HIE users are authenticated and access patient information through their own organization's electronic health record systems and related security technologies, he explains. Once they gain authorized access to their EHR, they can access ClinicalConnect through a hyperlink to launch a search of other data available about the patient from the organizations that participate in the HIE. They then receive an aggregate view of the patient's information that lists all the sources of the data.

"Patient data is sent back out and presented in a very user-friendly format for providers and clinicians," he says. "We took a very lean approach to managing and dealing with the security factor."

Patient Consent

In the interview, Carmody also:

  • Describes ClinicalConnect's opt-out patient consent model. The HIE and its member organizations "try to educate patients about what is going to happen to their information being passed along to other providers through Clinical Connect," he says.
  • Tells why the HIE's technical team works closely with participating clinicians on functionality issues. "Engaging nurses and doctors and other clinicians in the planning early on is important," he says. "This is not an IT project; this is a healthcare effort, and it so critical for them to be engaged throughout the entire process."
  • Outlines how ClinicalConnect participants validate patients' information.

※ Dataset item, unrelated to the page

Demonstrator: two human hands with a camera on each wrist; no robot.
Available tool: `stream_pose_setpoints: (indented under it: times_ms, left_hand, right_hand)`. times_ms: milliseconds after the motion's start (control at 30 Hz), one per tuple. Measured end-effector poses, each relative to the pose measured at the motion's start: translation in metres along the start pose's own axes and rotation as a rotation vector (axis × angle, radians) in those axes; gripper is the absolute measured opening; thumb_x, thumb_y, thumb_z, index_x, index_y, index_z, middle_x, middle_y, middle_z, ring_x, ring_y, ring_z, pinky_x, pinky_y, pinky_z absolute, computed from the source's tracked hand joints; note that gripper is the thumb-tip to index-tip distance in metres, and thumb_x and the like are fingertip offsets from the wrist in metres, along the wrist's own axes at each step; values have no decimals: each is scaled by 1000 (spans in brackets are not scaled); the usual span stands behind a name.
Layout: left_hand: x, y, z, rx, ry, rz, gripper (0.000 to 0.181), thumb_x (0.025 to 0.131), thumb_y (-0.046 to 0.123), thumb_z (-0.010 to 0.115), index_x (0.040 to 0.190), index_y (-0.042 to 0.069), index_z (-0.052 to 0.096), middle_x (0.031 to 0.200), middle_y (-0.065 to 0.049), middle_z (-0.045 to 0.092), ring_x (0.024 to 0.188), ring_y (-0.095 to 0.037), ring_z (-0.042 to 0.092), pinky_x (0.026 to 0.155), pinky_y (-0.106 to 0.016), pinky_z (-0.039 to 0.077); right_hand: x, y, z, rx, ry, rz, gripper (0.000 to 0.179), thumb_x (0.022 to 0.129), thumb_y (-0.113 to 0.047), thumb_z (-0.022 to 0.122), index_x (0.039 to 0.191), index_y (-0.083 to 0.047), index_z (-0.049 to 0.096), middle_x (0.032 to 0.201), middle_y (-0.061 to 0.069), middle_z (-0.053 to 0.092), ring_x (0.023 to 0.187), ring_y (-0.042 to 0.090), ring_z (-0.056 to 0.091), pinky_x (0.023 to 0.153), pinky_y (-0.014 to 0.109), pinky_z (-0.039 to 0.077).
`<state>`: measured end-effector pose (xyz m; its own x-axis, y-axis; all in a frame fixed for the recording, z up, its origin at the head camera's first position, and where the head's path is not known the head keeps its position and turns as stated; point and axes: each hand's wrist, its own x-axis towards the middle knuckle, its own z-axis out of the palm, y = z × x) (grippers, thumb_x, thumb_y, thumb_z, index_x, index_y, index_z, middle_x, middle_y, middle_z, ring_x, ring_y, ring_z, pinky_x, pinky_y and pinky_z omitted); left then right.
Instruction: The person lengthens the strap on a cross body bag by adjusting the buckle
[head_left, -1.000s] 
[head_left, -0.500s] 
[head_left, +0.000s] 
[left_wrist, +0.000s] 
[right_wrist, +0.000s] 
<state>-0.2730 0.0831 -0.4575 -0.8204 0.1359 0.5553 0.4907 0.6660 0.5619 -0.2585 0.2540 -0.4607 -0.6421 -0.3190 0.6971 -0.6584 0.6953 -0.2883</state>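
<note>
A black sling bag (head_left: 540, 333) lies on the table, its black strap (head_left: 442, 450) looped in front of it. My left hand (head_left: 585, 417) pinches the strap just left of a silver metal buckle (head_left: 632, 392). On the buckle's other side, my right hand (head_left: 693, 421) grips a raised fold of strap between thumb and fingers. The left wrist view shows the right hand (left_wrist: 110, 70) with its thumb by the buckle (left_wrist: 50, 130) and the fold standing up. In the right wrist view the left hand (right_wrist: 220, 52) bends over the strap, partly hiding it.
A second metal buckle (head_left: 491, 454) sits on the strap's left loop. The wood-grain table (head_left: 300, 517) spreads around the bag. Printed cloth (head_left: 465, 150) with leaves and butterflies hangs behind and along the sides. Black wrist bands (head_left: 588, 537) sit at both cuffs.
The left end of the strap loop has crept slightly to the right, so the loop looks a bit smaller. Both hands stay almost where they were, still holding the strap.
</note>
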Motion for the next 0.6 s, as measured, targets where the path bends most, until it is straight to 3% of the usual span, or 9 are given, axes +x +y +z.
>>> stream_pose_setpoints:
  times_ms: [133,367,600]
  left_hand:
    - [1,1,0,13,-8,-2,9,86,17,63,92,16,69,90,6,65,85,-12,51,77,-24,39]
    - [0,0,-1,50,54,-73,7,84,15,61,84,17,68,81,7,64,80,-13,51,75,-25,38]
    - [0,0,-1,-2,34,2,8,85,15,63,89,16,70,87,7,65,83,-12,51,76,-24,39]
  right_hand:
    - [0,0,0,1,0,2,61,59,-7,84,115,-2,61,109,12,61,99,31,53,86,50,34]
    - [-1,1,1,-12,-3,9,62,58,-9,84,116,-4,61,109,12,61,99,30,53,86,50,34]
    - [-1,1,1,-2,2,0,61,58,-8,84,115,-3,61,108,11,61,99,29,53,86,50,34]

Carmody also stresses that ensuring the privacy of exchanged patient information is an ongoing effort. "I would expect as usage grows, there will be times and events that occur that call into question who's accessing data, was it appropriate, was it valid - and that's part of our continuous effort to look at what our controls and practices are," he says.

Carmody is vice president of information technology outreach services and program governance and reporting at UPMC. He has 16 years of IT experience. Before joining UPMC in 1998 as an information systems auditor, Carmody was a local area network administrator at Mellon Financial. He's also an adjunct associate professor at Point Park University and Duquesne University, teaching information systems and business courses.